**Aim of the task**:
Please copy exactly the lines from the top of the data through the line containing "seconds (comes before", and nothing else.

**Exercise data**:
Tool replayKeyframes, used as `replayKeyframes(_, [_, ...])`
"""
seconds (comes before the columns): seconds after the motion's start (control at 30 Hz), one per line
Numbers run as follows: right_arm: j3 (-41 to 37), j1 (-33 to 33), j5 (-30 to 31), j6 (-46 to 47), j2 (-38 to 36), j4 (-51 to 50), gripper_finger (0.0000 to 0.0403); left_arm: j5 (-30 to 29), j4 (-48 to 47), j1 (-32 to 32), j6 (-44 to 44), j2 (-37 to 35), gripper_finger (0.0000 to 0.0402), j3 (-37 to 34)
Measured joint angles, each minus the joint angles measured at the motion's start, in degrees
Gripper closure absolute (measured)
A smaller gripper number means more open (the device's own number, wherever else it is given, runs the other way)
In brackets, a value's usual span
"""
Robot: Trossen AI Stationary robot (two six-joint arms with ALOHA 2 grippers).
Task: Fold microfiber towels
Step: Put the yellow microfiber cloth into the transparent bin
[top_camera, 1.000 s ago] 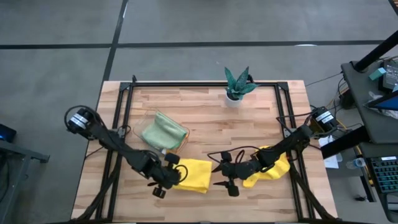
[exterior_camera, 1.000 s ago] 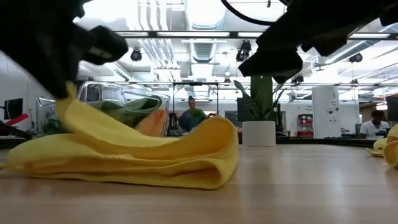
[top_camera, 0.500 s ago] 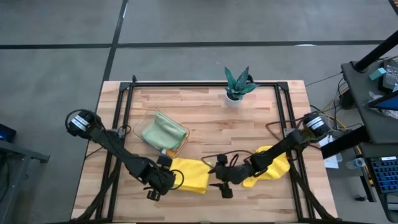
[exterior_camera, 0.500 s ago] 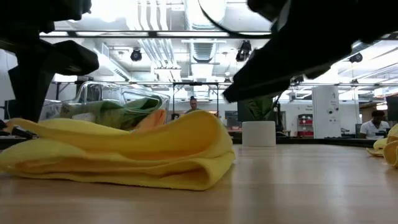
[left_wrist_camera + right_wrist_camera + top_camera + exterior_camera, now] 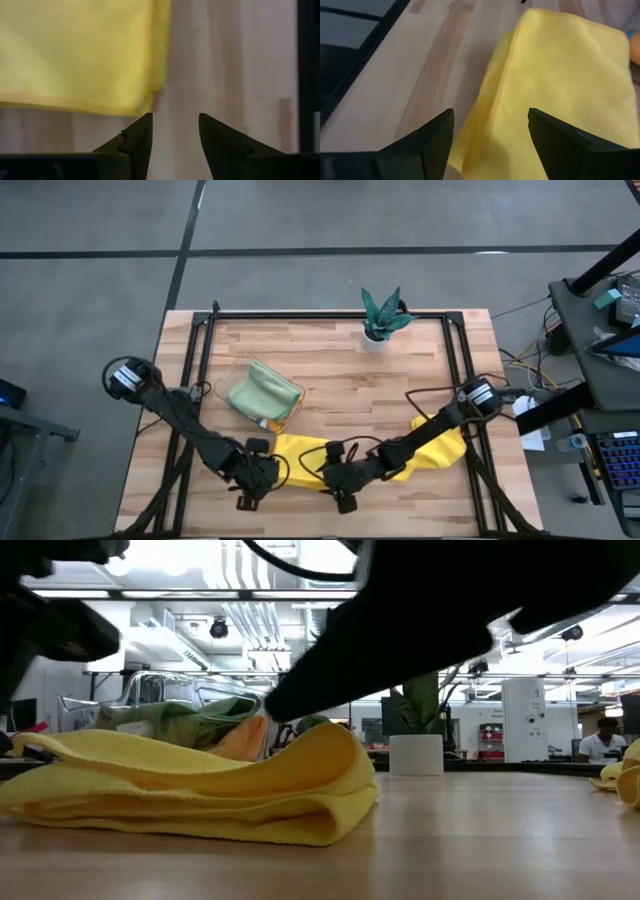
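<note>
1. Two dark robot arms reach low over the near edge of a wooden table (image 5: 330, 395), meeting from either side at a folded yellow towel (image 5: 300, 452).
2. The left gripper (image 5: 255, 488) sits at the towel's left end, its fingers parted around bare wood, with nothing between them; in its wrist view the fingertips (image 5: 141, 135) stand just clear of the towel's edge (image 5: 80, 50).
3. The right gripper (image 5: 337, 486) hovers at the towel's right end, fingers spread wide and empty; its wrist view looks down over the folded cloth (image 5: 560, 75).
4. From table height the towel (image 5: 200, 790) lies in soft doubled layers on the boards, the fold rounded at its right end.
5. A second yellow towel (image 5: 440, 452) lies crumpled under the right arm near the table's right edge.
6. A pale green towel (image 5: 262, 390) rests on a clear plastic tray (image 5: 238, 370) left of centre, with a sliver of orange cloth (image 5: 292, 408) showing at its edge.
7. A small potted plant (image 5: 380, 315) stands at the far edge.
</note>
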Motion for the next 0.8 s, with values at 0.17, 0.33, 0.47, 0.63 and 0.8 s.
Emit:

**Exercise output**:
Tool replayKeyframes, used as `replayKeyframes(_, [_, ...])`
"""
seconds (comes before the columns): seconds after the motion's start (control at 30 Hz), one per line

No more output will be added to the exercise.